Sector 93 has better conditions and availability of significant housing and land. The area is close to some important employment and commercial centers. As a result, the maximum number of working professionals and business people are seeking real estate in sector 93.
The 93 sector is divided into two parts: Sector 93 (A) and 93 (B). Sector 93 (A) is a centrally located luxury residential market. The area offers 2, 3 and 4 BHK luxury apartments at prices varying from Rs 7,000 to 10,000 per. sqft. While Sector 93 (B) is relatively located further away from the expressway.

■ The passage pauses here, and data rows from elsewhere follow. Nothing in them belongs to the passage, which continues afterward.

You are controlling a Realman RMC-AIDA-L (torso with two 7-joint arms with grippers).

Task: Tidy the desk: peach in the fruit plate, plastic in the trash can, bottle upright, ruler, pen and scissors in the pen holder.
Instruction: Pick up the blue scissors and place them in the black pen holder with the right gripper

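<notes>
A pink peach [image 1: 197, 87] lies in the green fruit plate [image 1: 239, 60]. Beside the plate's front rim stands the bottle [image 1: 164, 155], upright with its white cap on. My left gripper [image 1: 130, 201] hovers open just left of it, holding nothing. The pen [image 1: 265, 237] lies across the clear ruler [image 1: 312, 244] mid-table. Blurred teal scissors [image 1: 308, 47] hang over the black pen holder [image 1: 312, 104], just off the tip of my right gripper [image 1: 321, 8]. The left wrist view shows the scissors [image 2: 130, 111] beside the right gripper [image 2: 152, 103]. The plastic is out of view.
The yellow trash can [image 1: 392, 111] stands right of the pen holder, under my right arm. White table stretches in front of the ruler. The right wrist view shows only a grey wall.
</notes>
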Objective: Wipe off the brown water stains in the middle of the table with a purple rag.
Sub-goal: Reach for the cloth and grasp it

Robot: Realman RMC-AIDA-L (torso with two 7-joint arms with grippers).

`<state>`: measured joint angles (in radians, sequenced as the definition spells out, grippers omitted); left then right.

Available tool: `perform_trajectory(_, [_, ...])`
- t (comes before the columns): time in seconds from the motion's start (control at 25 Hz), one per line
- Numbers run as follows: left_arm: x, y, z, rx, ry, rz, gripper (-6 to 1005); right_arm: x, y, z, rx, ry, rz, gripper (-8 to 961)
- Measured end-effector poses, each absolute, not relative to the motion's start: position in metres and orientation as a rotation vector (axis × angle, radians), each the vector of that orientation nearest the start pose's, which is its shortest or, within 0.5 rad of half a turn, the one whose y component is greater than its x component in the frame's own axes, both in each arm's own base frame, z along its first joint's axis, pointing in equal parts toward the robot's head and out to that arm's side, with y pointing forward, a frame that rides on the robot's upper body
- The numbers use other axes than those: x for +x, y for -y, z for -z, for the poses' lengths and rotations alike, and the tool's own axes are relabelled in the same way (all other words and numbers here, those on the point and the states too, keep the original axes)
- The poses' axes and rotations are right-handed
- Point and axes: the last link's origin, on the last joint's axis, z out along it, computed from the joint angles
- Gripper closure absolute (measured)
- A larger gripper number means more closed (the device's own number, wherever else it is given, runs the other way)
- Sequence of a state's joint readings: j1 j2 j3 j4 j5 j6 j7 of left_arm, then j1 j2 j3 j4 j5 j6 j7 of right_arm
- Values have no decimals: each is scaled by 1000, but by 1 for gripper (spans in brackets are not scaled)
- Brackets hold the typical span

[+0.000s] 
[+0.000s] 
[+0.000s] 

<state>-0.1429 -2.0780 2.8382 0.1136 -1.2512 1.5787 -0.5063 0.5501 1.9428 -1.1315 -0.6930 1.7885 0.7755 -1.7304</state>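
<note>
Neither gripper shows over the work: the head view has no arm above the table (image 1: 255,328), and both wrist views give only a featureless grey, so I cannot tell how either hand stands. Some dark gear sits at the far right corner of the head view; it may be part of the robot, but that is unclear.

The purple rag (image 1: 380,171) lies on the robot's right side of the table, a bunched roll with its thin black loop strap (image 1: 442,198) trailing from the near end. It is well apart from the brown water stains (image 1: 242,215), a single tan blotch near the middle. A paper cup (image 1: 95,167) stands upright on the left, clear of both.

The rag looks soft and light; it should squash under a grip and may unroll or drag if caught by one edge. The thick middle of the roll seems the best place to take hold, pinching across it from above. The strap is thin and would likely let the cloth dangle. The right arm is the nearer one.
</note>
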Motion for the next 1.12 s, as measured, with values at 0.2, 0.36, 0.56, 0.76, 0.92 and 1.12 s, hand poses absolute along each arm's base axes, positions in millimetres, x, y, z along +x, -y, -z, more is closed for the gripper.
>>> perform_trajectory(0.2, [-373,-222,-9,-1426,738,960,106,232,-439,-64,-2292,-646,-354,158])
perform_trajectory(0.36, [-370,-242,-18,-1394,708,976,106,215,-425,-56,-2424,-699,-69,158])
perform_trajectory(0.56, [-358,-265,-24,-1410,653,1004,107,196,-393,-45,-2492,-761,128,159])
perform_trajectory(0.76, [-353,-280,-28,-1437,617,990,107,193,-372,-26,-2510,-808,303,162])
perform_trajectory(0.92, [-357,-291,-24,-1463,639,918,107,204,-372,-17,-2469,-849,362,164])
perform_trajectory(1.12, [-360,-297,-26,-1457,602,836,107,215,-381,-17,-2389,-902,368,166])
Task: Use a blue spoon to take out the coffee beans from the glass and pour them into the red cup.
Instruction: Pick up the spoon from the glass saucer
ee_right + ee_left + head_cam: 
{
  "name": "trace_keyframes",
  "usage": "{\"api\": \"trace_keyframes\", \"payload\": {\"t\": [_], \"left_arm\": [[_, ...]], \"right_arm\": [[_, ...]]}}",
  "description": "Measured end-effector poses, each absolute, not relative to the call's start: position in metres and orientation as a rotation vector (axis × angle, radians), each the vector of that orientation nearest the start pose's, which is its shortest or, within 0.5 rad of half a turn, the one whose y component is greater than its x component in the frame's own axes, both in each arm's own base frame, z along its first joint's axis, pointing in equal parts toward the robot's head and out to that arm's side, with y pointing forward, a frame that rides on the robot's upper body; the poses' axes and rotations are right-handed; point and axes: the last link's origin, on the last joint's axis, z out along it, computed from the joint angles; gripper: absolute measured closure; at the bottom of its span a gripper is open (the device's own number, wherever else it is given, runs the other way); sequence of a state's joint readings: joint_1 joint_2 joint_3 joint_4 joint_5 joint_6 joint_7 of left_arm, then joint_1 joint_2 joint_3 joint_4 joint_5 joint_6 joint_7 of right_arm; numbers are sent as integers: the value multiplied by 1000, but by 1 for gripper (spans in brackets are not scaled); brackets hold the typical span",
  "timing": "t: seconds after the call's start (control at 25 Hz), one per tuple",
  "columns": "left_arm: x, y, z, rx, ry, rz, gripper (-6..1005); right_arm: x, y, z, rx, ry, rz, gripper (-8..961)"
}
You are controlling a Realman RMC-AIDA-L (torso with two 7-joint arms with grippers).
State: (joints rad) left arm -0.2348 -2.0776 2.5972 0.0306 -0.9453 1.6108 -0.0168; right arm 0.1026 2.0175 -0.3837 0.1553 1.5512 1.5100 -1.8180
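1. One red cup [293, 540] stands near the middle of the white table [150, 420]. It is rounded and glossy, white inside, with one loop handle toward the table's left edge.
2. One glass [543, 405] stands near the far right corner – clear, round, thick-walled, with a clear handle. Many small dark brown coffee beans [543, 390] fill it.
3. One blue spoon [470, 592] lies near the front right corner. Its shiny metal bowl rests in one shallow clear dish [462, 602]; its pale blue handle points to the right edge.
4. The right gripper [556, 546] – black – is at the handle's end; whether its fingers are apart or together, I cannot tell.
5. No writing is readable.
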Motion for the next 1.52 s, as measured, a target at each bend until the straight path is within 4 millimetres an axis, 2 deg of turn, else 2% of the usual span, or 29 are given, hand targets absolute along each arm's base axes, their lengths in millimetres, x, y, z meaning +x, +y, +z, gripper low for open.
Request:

Reasons to invest in sector 93 Noida | Investing in Noida sector 93
Ideal from Investment viewpoint-
In terms of investment, the properties in Sector 93 Noida are good, as they offer a good rental income. The current rental value is between Rs 14,000 and Rs 21,000 for a 2 BHK apartment. The network of Metro Rail in Noida is expanding at a fast pace which makes it ideal for investment. With the opening of the Aqua metro line, the demand for properties for sale in Noida sector 93 has reached to astronomical heights. However, the area may soon see a price increase of five percent. If the state government considers a project to connect the expressway to Botanical Gardens via a metro line
Well-planned infrastructure-
Sector 93 offers a well-developed infrastructure. This includes the wide roads like Noida-Greater Noida Expressway, that provide excellent connectivity throughout the NCR region. Real estate prices in NCR have risen sharply in recent years. But Noida still offers investment opportunities at an affordable price. As a result, middle-class home buyers are also investing in Noida. Sector 93 has well-planned areas with a vision of good infrastructure development.
Location Advantage–
The sector 93 is located between the southern and southeastern parts of Noida. It is located along the Noida-Greater Noida Expressway, which has spurred growth in properties and opened opportunities for many builders. Some of the well-known and reliable developers like Unitech, Parsvnath, Omaxe, Purvanchal, etc have projects in this area. Proximity to Noida-Greater-Noida Expressway, has dramatically accelerated property development in sector 93 and has opened up opportunities for excellent builders.
Close to commercial hubs-
Another important factor in the decision to buy the flat in Noida sector 93 is easy access to many office buildings and commercial centers. Shopping malls attract the attention of a number of home buyers. Hence, its a key aspect in driving investment in this sector. There are many companies in the immediate vicinity of this sector, such as InfoEdge, Wealth Clinic, Matrix and Sify technologies, and Oracle.
A Growing Locality-
With affordable housing, efficient public transport networks, planned metro accessibility and major infrastructure projects, Noida sector 93 is growing rapidly. The prospects for real estate here are promising. As the region has recently experienced high demand for housing and continues to be a popular area for new housing openings.
Conclusion-
When it comes to getting more appreciation for the money invested, people still believe in real estate. In general, people prefer to invest in real estate because of the higher profitability and minimal risk factor. Those with good savings and enough capital can choose this option for a long-term investment. Above we have explained some of the reasons to invest in sector 93 Noida. So, if you are also looking for a flat for sale in sector 93 Noida, you can visit our portal. We have over 100 properties listings in sector 93 and you can also contact agents.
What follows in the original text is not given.